The hook was set. Cain's jaw tensed. The idea of another being like him, but free, was a direct affront to his existence.

"Does he have a name?"

"He calls himself Gamma Jack."

Cain savored the name.

"Gamma…" he whispered. "Interesting."

An hour later, Cain was in a spherical test chamber the size of an airplane hangar. He wore the same white uniform. Thorne, Shaw, and Aris watched from an armored control room.

"His power is the antithesis of energy," Aris explained, his hands flying over a console. "He doesn't create anything. He absorbs. Radiation, kinetic energy, thermal, bio-electricity… all of it. He metabolizes it. But he needs a source. He's been on a subsistence diet for years. Let's see how he reacts to an appetizer."

He pressed a button.
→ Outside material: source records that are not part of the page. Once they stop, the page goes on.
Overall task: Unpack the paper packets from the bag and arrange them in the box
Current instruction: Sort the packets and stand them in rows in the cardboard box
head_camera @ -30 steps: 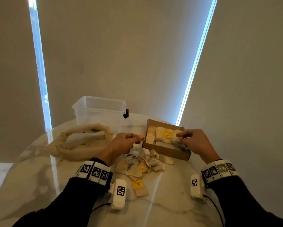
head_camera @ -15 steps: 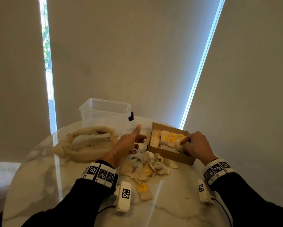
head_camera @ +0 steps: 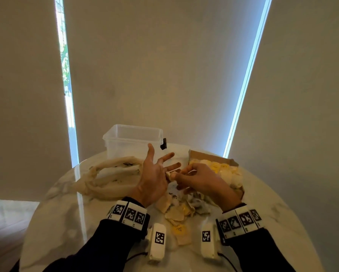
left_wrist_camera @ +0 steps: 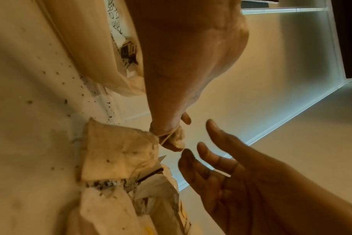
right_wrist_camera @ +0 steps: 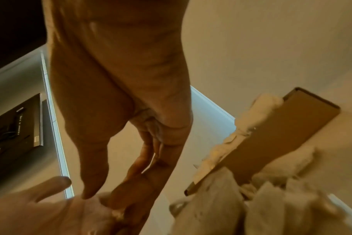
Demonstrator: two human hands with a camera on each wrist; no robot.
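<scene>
Head view: round marble bench. Clear plastic tub at the far edge, limp beige bag on the left side just in front of it. Cardboard box at the far right, partly filled with pale and yellow-tagged paper packets in rows. Loose pile of packets mid-bench under the hands, one more packet toward the near edge, between the two wrist cameras. Left hand lifted above the pile, fingers spread straight, grip apart, holding nothing. Right hand just beside it, fingertips pinching a small crumpled packet in the air, above the pile and left of the box.

Left wrist view: left hand palm open; right hand comes in from above, string looped at its fingertips round the packet. Stained packets lie below, dark specks on the bench.

Right wrist view: right hand blurred; box wall at right with packets against it.
</scene>
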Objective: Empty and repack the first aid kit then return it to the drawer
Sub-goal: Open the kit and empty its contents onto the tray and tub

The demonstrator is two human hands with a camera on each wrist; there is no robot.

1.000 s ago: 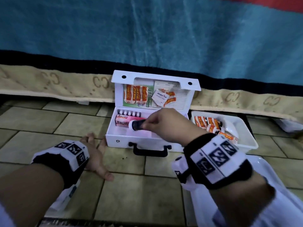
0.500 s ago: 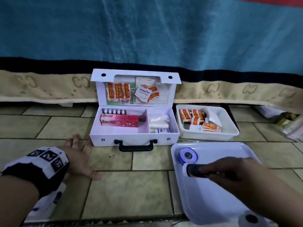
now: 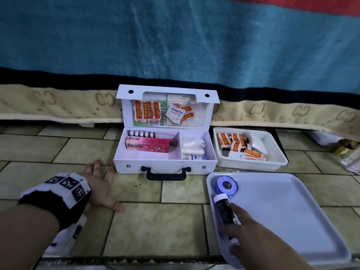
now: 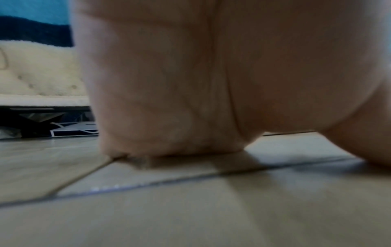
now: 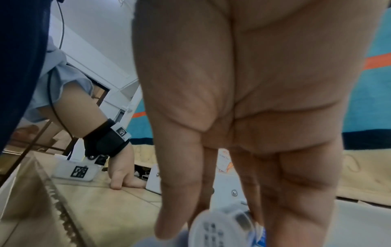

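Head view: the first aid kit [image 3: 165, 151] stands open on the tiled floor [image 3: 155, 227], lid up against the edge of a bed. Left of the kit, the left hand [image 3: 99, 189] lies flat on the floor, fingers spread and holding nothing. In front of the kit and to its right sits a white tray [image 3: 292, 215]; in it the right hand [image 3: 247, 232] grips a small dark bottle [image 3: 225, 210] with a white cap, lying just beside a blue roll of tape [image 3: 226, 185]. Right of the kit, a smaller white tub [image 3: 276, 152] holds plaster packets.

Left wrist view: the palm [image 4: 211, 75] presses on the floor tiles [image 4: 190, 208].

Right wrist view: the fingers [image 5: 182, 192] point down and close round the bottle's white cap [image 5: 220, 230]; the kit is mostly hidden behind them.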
From an opening in the chamber's ceiling, a combat drone was released. The drone dove toward Cain, its weapons glowing as they charged.

"Fire a plasma pulse," Thorne ordered.

The drone fired a crackling, blue sphere of energy. Cain didn't move. He didn't even raise a hand. He simply watched the plasma sphere approach. A few feet from him, the projectile seemed to hit an invisible wall. But it didn't explode. The energy was… absorbed. Tendrils of blue light peeled away from the sphere and flowed into Cain's body, which glowed faintly for an instant. The plasma sphere shrank and vanished into nothing.

"Astonishing," Thorne muttered.

"You haven't seen anything yet," said Aris.

The drone, now circling, opened fire with its automatic cannons. Tracer rounds shot out at supersonic speeds. Again, they stopped in mid-air a few feet from Cain, losing all their kinetic momentum and falling to the floor with no force at all.

Cain looked up at the drone. And for the first time, he smiled. He held out a hand. No beam shot from it. Instead, the drone seemed to lose power. Its lights flickered. Its rotors slowed. It was being drained. In a matter of seconds, the state-of-the-art combat machine powered down completely and fell from the sky, crashing to the floor with a dull, metallic thud.

Cain lowered his hand. His skin had a little more color. His posture was a little more upright. He had fed.

Back in the observation room, a tense silence filled the room. Shaw turned to Thorne.

"Get him ready. I want him in Metroville in twenty-four hours."

Later, Thorne stood before Cain's cell again. The door was open.

"We're getting you out of here," Thorne said. "We'll give you a target. Help us stop Gamma Jack, and you'll get a new life. One with… more room."

Cain looked at him, his curiosity now mixed with a barely concealed hunger.

"I accept. I want to meet him. I want to know if he's like me."

"Your mission is to neutralize him. Nothing more."

"Of course," Cain said, his smile now wider, and much more unsettling. "I'll find him. And then, he and I will have a very long conversation. And for your sake, Marcus, you'd better hope I like what he has to say."

Thorne turned to leave, a chill running down his spine despite his training. As he walked down the long corridor, Aris's voice came from his side.

"You've unleashed him, Marcus."

"I did what was necessary."

"Remember what I told you once," Aris said, stopping to look at him. "We've kept him on the bare minimum of energy to survive. Now you've released him into a world that's full of it. He won't stop. He won't know how."